Sunday, May 16, 2010

Dangerous Novels for Aspiring Authors

Any young person who wants to be a novelist should of course be a reader as well. But some novels can be more hazard than inspiration. They are often well-written, but their effects have generally been disastrous: they inspired younger writers to imitate them, they created awful new genres that debased readers' tastes, or they promoted literary or social values that we could very much do without.
Among the authors Crawford Kilian lists on The Tyee website are Tolkein, Rand, and Hemingway.  And I have myself just been reading the work of a Kerouac-wannabe who would do so much better trusting his own voice. (Pic of the author left.) Rushdie has a hell of a lot to answer for too.  Any more you can think of?

Also listed are those authors who might be dangerous to newer writers - simply because they are so  good they leave us dumbfounded!

1 comment:

Fadzlishah Johanabas said...

People keep on citing literary classics as a benchmark, but a lot of publishers don't want modern stories to be written in the same style and voice, as it is obsolete.

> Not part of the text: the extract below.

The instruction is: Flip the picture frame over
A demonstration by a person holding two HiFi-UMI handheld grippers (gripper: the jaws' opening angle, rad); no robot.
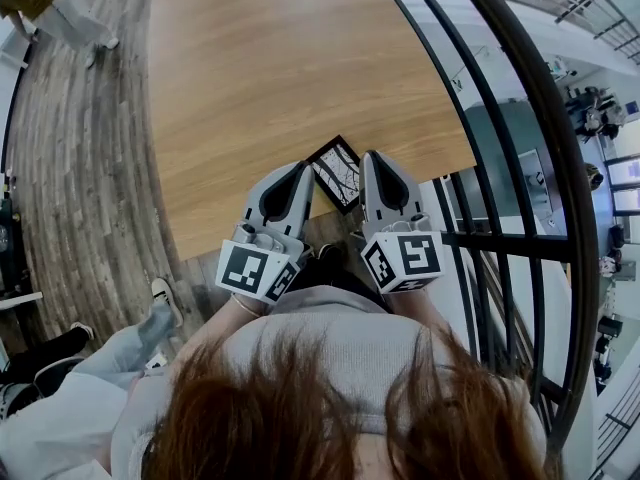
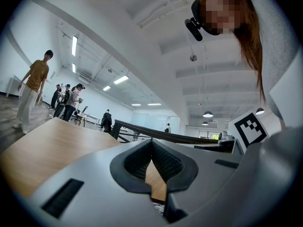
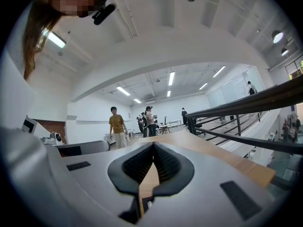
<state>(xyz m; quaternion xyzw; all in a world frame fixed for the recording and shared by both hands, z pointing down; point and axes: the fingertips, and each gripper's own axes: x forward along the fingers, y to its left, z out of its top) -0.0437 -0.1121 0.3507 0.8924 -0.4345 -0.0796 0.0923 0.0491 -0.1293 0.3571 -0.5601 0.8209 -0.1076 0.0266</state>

Take Avatar for instance (I know, it's a movie and not a book). Pulp fiction is thought to be dead for over 40 years. The Golden Age of SciFi, where the White hero saves a princess and a tribe of technologically challenged race, had lost its popularity. People want to be politically correct.

Avatar may be wildly popular (and my all-time favorite movie), but a lot of people are against it, saying how it blatantly displays White supremacy (just Google for it, you'll find lots of blogs, especially from indigenous peoples, channeling their annoyance and even wrath).

Editors don't want stories that describe mundane activities in great detail, or stories about women totally depending on men to shape their destiny. We need to use stories written at most 20 years ago as a reference.

That said, some YA stories (LJ Smith, anyone?) are just a bad influence on budding YA writers. Stephanie Meyer's Twilight Saga may be a bit whiny and slow (people say the movie "New Moon" was zzZzzZ. I say it's a lot faster than the book), but at least she got the supercharged chemistry between Bella and Edward right (the first 3 books, at least).

So yeah, read a lot, but don't copy a particular bestselling author's style and voice because

(a) You'll likely be a poor, distorted echo.

(b) Some published authors just suck (pun intended).

(c) at least 300 other people are doing the same thing, so you're competing with 299 people on top of the thousands who write with their own voices.